▸ **Task item**: Your answer must be an exact copy of the records, minus any pictures.

Records from a dataset
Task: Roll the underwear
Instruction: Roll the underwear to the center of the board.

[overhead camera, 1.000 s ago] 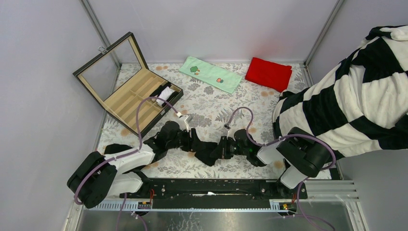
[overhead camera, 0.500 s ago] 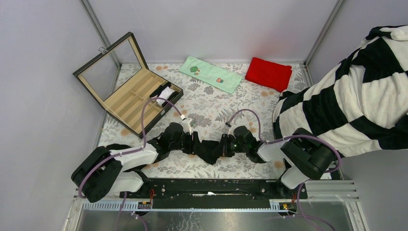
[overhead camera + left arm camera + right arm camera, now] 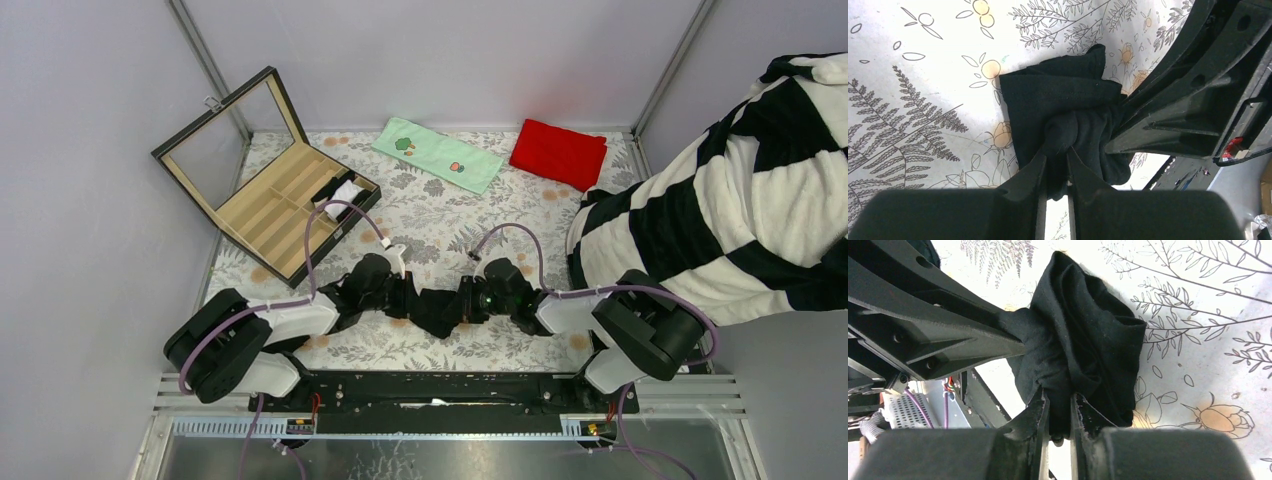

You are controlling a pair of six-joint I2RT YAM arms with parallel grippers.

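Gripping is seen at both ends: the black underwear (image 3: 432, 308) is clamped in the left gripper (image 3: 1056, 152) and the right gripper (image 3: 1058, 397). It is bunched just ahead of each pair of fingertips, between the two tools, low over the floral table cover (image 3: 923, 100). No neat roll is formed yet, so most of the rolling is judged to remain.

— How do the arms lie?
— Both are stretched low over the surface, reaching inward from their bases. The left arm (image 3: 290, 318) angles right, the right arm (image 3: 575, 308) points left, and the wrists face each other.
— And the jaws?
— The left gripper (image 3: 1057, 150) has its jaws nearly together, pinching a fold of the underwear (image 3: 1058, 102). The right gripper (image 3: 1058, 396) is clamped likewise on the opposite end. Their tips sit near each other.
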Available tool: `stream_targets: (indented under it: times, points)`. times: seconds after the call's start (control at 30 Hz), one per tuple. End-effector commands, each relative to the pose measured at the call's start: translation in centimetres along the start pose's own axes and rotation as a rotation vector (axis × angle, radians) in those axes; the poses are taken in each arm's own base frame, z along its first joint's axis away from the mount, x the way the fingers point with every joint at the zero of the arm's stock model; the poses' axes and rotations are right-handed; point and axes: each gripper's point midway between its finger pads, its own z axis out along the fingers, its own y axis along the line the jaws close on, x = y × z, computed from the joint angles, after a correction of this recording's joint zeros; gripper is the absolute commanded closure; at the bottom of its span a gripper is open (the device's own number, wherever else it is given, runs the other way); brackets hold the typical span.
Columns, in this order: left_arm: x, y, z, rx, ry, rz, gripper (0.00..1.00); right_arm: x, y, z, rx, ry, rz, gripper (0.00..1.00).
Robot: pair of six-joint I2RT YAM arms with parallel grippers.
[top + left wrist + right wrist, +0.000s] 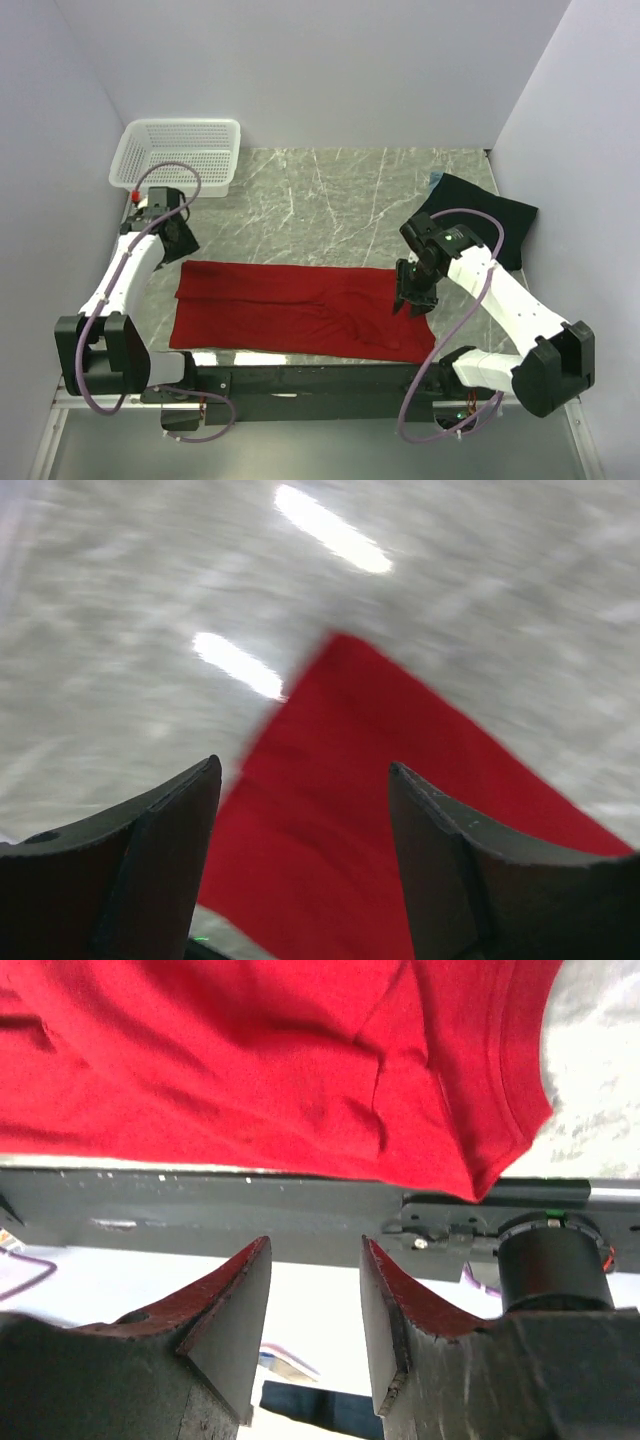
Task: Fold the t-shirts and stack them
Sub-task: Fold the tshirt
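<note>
The red t-shirt (300,310) lies folded into a long band across the near part of the marble table. My left gripper (183,243) hovers open above its far left corner, and the left wrist view shows that red corner (350,810) between the empty fingers. My right gripper (412,303) is open and empty over the shirt's right end; the right wrist view shows the red cloth (260,1060) beyond the fingertips. The black t-shirt (480,220) lies at the far right, with a light blue edge (434,180) showing at its far left corner.
A white mesh basket (180,155) stands at the back left corner. The dark base rail (300,380) runs along the near table edge, also in the right wrist view (250,1215). White walls close in the table on three sides.
</note>
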Motion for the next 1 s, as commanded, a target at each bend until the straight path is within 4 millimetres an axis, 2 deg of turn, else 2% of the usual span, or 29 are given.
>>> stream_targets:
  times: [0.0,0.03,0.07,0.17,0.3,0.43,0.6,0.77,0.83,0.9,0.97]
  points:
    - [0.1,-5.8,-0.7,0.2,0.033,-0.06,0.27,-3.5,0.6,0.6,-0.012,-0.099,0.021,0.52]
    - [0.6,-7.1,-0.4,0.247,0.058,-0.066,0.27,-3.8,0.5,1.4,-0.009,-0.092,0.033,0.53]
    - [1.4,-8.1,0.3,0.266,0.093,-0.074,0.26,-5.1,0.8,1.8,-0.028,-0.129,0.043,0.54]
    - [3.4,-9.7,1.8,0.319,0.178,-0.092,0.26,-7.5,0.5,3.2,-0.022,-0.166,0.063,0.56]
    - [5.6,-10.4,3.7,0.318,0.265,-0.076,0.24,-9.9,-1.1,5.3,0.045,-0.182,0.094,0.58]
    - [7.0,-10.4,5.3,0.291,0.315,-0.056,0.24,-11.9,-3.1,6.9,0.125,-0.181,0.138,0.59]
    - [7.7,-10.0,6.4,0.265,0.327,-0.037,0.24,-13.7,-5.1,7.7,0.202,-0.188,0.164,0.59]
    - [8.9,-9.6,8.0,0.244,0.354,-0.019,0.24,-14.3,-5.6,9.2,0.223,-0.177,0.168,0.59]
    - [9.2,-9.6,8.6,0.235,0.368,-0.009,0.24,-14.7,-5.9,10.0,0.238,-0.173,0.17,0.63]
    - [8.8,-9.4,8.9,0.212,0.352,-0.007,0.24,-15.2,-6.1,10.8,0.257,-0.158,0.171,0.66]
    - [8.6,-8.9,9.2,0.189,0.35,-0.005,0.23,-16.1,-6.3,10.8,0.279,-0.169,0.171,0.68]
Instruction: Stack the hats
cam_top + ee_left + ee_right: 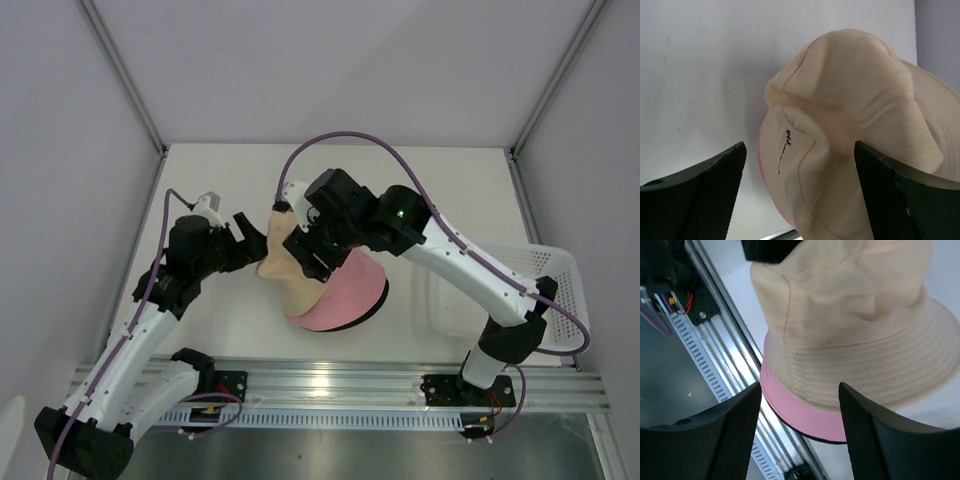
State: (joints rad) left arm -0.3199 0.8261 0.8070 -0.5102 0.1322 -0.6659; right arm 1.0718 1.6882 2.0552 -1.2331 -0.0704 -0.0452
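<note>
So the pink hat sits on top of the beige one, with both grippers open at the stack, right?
No, the order is reversed: the beige hat sits on top of the pink hat, as the right wrist view shows. The left gripper and right gripper are indeed open at the stack.

Below the right gripper (pixel 799 387) we count one beige hat (pixel 855 315), one pink hat (pixel 805 415) and one black hat (pixel 815 438), only its edge showing. One white basket (pixel 560 262) sits well apart from it.
</note>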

▸ **Answer to this exercise**:
Task: Roll the underwear
Instruction: Roll the underwear to the center of the board.

[overhead camera, 1.000 s ago] 
[overhead camera, 0.500 s ago] 
[overhead camera + left arm camera + right arm camera, now] 

You are controlling a pair of six-joint I2RT YAM arms with parallel grippers.

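Gripping is seen at both ends: the black underwear (image 3: 432, 308) is clamped in the left gripper (image 3: 1056, 152) and the right gripper (image 3: 1058, 397). It is bunched just ahead of each pair of fingertips, between the two tools, low over the floral table cover (image 3: 923, 100). No neat roll is formed yet, so most of the rolling is judged to remain.

— How do the arms lie?
— Both are stretched low over the surface, reaching inward from their bases. The left arm (image 3: 290, 318) angles right, the right arm (image 3: 575, 308) points left, and the wrists face each other.
— And the jaws?
— The left gripper (image 3: 1057, 150) has its jaws nearly together, pinching a fold of the underwear (image 3: 1058, 102). The right gripper (image 3: 1058, 396) is clamped likewise on the opposite end. Their tips sit near each other.
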Available tool: `stream_targets: (indented under it: times, points)`. times: seconds after the call's start (control at 30 Hz), one per tuple. End-effector commands, each relative to the pose measured at the call's start: translation in centimetres along the start pose's own axes and rotation as a rotation vector (axis × angle, radians) in those axes; the poses are taken in each arm's own base frame, z along its first joint's axis away from the mount, x the way the fingers point with every joint at the zero of the arm's stock model; the poses' axes and rotations are right-handed; point and axes: each gripper's point midway between its finger pads, its own z axis out along the fingers, its own y axis along the line the jaws close on, x = y × z, computed from the joint angles, after a correction of this recording's joint zeros; gripper is the absolute commanded closure; at the bottom of its span a gripper is open (the device's own number, wherever else it is given, runs the other way); brackets hold the typical span.
Columns, in this order: left_arm: x, y, z, rx, ry, rz, gripper (0.00..1.00); right_arm: x, y, z, rx, ry, rz, gripper (0.00..1.00).
Robot: pair of six-joint I2RT YAM arms with parallel grippers.
[top + left wrist + right wrist, +0.000s] 
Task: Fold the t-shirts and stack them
Sub-task: Fold the tshirt
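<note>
The red t-shirt (300,310) lies folded into a long band across the near part of the marble table. My left gripper (183,243) hovers open above its far left corner, and the left wrist view shows that red corner (350,810) between the empty fingers. My right gripper (412,303) is open and empty over the shirt's right end; the right wrist view shows the red cloth (260,1060) beyond the fingertips. The black t-shirt (480,220) lies at the far right, with a light blue edge (434,180) showing at its far left corner.
A white mesh basket (180,155) stands at the back left corner. The dark base rail (300,380) runs along the near table edge, also in the right wrist view (250,1215). White walls close in the table on three sides.
</note>
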Motion for the next 1 s, as commanded, a target at each bend until the straight path is within 4 millimetres an axis, 2 deg of turn, else 2% of the usual span, or 29 are given.
>>> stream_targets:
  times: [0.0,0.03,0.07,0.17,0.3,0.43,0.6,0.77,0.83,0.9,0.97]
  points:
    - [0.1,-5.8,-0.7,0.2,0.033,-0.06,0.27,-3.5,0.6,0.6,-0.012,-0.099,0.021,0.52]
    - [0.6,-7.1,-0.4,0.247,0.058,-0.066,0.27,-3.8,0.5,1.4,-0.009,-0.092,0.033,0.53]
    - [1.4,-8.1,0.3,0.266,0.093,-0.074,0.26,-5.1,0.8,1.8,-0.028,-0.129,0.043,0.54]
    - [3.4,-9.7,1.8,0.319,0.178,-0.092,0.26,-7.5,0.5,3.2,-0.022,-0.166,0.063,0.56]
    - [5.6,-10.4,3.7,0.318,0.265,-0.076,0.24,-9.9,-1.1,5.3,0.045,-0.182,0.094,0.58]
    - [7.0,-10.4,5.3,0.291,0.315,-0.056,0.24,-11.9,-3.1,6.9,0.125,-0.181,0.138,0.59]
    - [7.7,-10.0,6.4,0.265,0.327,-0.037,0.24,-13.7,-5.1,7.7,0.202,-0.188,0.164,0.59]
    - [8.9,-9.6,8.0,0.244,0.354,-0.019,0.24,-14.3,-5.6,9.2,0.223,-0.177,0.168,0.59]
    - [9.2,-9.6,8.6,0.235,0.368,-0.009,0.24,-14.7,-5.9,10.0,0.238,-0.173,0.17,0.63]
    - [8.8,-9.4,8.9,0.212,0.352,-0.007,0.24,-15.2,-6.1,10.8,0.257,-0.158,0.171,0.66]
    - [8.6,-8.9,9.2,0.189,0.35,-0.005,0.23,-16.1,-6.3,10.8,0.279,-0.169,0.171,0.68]
Instruction: Stack the hats
cam_top + ee_left + ee_right: 
State: (joints rad) left arm -0.3199 0.8261 0.8070 -0.5102 0.1322 -0.6659; right arm 1.0718 1.6882 2.0552 -1.2331 -0.0704 -0.0452
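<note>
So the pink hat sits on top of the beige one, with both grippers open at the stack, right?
No, the order is reversed: the beige hat sits on top of the pink hat, as the right wrist view shows. The left gripper and right gripper are indeed open at the stack.

Below the right gripper (pixel 799 387) we count one beige hat (pixel 855 315), one pink hat (pixel 805 415) and one black hat (pixel 815 438), only its edge showing. One white basket (pixel 560 262) sits well apart from it.
</note>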

No further output is needed for the exercise.